In your situation I would be pushing for you both to get paid into the same joint account and both give yourselves the same discretionary personal spending money each month. But, being realistic, if he wanted to share his money with you in this way you would probably be married.

The next best solution is to split all your shared bills (including any money spent on your child) proportionately according to your actual net income. This results in him having more discretionary spending money than you but is still fairer than your current setup.

If he won't agree to that, the next best solution would be to split all your shared bills (including any money spent on your child) proportionately according to your hypothetical net incomes, but adjusting yours by the amount you are choosing to forego each month by working part time (the lost salary minus the cost of childcare). This means that he doesn't "lose out" because you have chosen to work less and spend more time with your child. However, in this scenario I would be insisting on him doing 50% of household chores. This option isn't compatible with you doing all the wife work.

The least fair option is that you continue to split everything 50:50 despite the fact that his income will now be four times what yours is. That's not being a family, that's being housemates. And you shouldn't have a baby with your housemate.

If he won't budge from 50:50 then in your position I might reconsider going part time, and go back full time and make sure he pays his 50% of childcare costs. Because in this scenario he doesn't see you as his family and will keep all his lovely money for himself if you break up, so you can't rely on him to look after you.

What has happened during your mat leave? Has he been covering all bills? If you've still been paying your share despite being on mat pay then he has already profited financially from your reproductive labour and you should definitely point this out to him.

Chungai · 10/04/2025 19:14

scotstars · 10/04/2025 18:13

I don't think you can expect to.pay less as you have decided to work less. What if your partner did the same and cut his hours to spend more time with baby would you pay in more to subsidise his choices?
I went part time after baby but it's a sacrifice financially and I only did it after doing a budget to make sure I could pay my bills from my wage.

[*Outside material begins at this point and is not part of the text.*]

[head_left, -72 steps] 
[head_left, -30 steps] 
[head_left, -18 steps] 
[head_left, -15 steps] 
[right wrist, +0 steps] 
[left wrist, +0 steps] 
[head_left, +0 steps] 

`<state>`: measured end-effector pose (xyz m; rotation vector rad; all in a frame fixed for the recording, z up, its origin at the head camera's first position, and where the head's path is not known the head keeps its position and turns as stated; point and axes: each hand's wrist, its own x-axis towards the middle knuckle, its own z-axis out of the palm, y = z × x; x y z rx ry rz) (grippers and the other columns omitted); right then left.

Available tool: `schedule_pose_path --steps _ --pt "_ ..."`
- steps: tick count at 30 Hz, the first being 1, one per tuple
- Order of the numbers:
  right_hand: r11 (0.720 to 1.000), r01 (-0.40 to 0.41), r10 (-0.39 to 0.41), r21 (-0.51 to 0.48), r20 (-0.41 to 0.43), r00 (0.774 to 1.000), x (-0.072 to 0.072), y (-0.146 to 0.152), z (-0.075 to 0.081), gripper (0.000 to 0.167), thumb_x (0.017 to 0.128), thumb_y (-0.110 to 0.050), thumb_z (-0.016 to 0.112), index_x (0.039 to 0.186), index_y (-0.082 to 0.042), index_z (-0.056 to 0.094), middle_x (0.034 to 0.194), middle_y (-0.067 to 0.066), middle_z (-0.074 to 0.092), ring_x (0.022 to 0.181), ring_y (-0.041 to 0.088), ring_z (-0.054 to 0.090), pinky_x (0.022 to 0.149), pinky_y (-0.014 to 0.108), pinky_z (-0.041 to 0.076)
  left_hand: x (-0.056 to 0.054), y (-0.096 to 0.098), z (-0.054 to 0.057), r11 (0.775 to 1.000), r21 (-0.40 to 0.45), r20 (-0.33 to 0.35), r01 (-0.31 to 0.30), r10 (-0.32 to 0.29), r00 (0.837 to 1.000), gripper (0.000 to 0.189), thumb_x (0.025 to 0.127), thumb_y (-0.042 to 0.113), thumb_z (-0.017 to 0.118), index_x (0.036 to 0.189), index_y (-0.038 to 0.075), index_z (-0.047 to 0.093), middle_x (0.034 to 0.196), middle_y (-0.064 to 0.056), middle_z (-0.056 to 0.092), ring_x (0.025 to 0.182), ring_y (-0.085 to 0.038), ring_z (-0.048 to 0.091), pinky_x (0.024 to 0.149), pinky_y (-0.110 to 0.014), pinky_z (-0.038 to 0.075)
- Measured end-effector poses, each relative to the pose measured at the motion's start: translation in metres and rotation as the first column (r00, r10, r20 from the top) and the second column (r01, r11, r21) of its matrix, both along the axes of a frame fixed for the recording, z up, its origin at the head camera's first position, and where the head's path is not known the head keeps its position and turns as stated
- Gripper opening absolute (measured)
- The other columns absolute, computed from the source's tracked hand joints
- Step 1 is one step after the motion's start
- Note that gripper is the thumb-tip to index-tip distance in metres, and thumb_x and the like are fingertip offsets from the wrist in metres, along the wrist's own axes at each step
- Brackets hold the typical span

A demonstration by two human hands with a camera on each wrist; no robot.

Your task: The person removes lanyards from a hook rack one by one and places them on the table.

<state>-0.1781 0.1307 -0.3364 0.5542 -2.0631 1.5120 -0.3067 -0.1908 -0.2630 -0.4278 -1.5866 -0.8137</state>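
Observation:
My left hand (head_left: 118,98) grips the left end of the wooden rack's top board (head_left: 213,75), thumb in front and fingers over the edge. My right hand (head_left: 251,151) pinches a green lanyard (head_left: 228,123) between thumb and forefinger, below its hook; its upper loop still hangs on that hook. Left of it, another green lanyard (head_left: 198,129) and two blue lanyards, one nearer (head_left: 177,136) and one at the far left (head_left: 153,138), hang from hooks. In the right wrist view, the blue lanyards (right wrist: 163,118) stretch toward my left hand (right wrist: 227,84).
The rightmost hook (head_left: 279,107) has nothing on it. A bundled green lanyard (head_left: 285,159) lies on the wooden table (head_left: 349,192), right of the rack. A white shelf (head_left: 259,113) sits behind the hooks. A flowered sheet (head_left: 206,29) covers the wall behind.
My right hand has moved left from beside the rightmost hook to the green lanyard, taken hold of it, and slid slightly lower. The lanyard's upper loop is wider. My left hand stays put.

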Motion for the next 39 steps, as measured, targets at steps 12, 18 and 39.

It was a good job really as we split before baby was 2

By that token SAHM would be in debt every month

Espresso25 · 10/04/2025 19:22

AmIHumanOrAmIAYeti · 10/04/2025 17:34

What’s that?

Raising your children is actually a nice experience.

Riaanna · 10/04/2025 19:24

Chungai · 10/04/2025 19:14

By that token SAHM would be in debt every month

If it’s not a decision that’s been reached together they should.

BethDuttonBaby · 10/04/2025 19:28

We nerve did his and her money - we did our money.

as a family we pool our resources together and share.